Мы в дальней разлуке | страница 44
— А как же фронт, долг? Я не хочу становиться дезертиром.
— Ты им и не будешь. Сделаем тебе новое предписание, и откомандируем в распоряжение начальника Минского гарнизона. Ты что, Россию не знаешь? Здесь все продается и все покупается, за мзду чиновник тебе любую бумагу выпишет.
— В таком случае я согласен.
Когда уже расставались, товарищ Арсений задержал руку корнета в своей и, испытывающее и внимательно глядя в глаза, сказал:
— Работа предстоит большая, товарищ Меч! Надо недисциплинированной и разложившейся солдатской массы найти надежных людей и создать из них боевые дружины. Час, когда падет самодержавие, не за горами. Полиция разбежится и город останется один на один с разнузданной и деморализованной солдатской толпой. К этому времени наши отряды должны будут готовы перехватить управление у прежней власти, обеспечить в городе революционный порядок. Вы поняли?
— Понял, Михаил Александрович, будем работать.
Так завязалась дружба Николая Заломова с Михаилом Васильевичом Фрунзе.
За минувший год Николай возмужал не только физически, духовно он вырос лет на десять, расставшись с последними иллюзиями. Сразу по прибытии на фронт его ждало не просто разочарование, а глубокий шок от увиденного: война оказалась совсем не такой, как представлялась. В минувшей компании русская армия потерпела жестокое поражение, но избежала полного разгрома. Войска встали и зарылись в землю там, где остановили германца. Обе противостоящие стороны сразу ощетинились пятнадцатью рядами колючей проволки и целой системой траншей.

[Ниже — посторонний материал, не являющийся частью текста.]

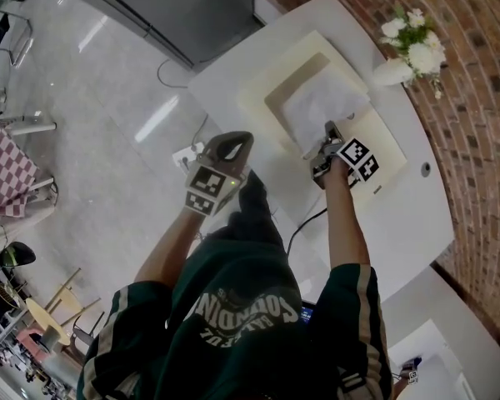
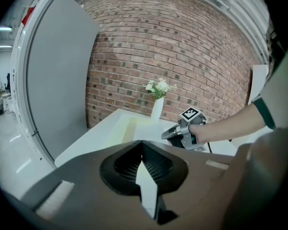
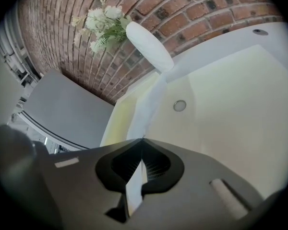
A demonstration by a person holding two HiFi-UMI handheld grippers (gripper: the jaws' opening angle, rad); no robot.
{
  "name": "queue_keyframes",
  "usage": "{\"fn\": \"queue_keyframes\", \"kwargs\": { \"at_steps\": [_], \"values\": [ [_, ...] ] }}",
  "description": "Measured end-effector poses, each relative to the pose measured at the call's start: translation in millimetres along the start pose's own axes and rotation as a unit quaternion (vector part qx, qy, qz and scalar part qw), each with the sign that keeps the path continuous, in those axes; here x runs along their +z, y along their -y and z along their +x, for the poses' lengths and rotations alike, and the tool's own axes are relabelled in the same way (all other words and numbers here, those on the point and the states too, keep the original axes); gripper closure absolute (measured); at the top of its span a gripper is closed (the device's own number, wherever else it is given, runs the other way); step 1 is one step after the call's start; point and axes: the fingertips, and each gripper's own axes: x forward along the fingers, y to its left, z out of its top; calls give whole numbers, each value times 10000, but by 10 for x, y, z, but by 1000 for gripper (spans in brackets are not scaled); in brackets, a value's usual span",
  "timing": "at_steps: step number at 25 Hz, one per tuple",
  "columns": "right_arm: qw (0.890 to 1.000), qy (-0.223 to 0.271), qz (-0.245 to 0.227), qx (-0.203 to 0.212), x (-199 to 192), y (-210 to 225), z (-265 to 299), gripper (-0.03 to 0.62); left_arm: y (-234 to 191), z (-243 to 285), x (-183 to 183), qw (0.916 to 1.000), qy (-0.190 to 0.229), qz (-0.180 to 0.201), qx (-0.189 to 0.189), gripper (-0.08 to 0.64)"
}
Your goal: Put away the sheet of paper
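Observation:
The white sheet of paper (image 1: 321, 107) hangs over the recessed cream basin (image 1: 275, 98) in the white counter. My right gripper (image 1: 327, 132) is shut on the sheet's near edge. In the right gripper view the paper (image 3: 151, 107) runs edge-on from the closed jaws of the right gripper (image 3: 142, 140) up over the basin floor (image 3: 230, 109), above its round drain (image 3: 179, 105). My left gripper (image 1: 231, 142) is off the counter's near-left edge, shut and holding nothing. The left gripper view looks past the left gripper (image 2: 141, 141) at the right gripper (image 2: 168, 134) over the counter.
A white vase of flowers (image 1: 397, 69) stands at the counter's far right by the brick wall (image 1: 475, 98). A grey panel (image 1: 192, 7) rises at the far left. A dark cable (image 1: 304, 223) hangs off the counter's front edge. A small round fitting (image 1: 425, 169) sits to the right.

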Motion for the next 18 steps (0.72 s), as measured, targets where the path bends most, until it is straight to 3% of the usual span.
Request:
{"fn": "queue_keyframes", "kwargs": {
  "at_steps": [18],
  "values": [
    [9943,-1044,-85,196,-190,-223,503,574,-213,-34,113,9993,80,-146,338,549]
  ]
}}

В такой войне коннице, куда определили Николая, делать было совершенно нечего. Драгунов спешили и посадили в окопы наряду с солдатами, а лошадей отвезли в тыл, Всю весну и половину лета Николай, как и все остальные, сидел в траншее, вырытой прямо посреди болота, в белорусских топях. Вольтижировка под огнем вражеских пулеметов потеряла всякий смысл, посему, про атаки сомкнутого строя конницы, чем сильны были драгунские части, пришлось позабыть. Шашки тоже редко вынимались из ножен, ибо они были хороши только при преследовании убегающего противника, а немец был противником упорным и стойким и пятки нашим войскам показывать не собирался. В условиях позиционной войны в цене были пластуны, а не кавалеристы. Николай быстро освоил эту премудрость, научившись незаметно передвигаться, умело маскироваться, буквально сливаясь с землей. Поэтому юноша был востребован в качестве охотника для разведки. Один раз его группе удалось доставить ценного «языка», аж целого саперного майора, рассказавшего немало интересного о вражеской обороне. Этот поиск принес на грудь Николая первого Георгия и унтер-офицерские лычки на погоны.